(GOAL OF THE EXERCISE) Retype precisely the section of the data that starts at the line containing "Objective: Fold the" and runs to its final line, ends included.

(GIVEN MATERIAL)
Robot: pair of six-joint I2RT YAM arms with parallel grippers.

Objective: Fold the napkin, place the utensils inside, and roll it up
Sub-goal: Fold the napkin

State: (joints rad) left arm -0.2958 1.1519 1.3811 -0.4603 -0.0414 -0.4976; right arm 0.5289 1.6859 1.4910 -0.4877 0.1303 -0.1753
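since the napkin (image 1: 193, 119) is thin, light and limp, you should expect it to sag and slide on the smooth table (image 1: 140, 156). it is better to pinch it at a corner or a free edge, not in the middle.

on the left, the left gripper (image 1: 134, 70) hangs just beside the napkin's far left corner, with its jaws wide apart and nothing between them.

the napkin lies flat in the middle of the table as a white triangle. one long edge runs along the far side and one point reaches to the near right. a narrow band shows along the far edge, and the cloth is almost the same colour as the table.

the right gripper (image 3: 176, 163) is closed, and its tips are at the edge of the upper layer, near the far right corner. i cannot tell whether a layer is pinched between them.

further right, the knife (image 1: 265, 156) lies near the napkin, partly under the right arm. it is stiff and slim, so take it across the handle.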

(REPLY TO THE EXERCISE)
Objective: Fold the napkin, place the utensils inside, and roll it up
Sub-goal: Fold the napkin

State: (joints rad) left arm -0.2958 1.1519 1.3811 -0.4603 -0.0414 -0.4976; right arm 0.5289 1.6859 1.4910 -0.4877 0.1303 -0.1753
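since the napkin (image 1: 193, 119) is thin, light and limp, you should expect it to sag and slide on the smooth table (image 1: 140, 156). it is better to pinch it at a corner or a free edge, not in the middle.

on the left, the left gripper (image 1: 134, 70) hangs just beside the napkin's far left corner, with its jaws wide apart and nothing between them.

the napkin lies flat in the middle of the table as a white triangle. one long edge runs along the far side and one point reaches to the near right. a narrow band shows along the far edge, and the cloth is almost the same colour as the table.

the right gripper (image 3: 176, 163) is closed, and its tips are at the edge of the upper layer, near the far right corner. i cannot tell whether a layer is pinched between them.

further right, the knife (image 1: 265, 156) lies near the napkin, partly under the right arm. it is stiff and slim, so take it across the handle.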

The required output has now been supplied.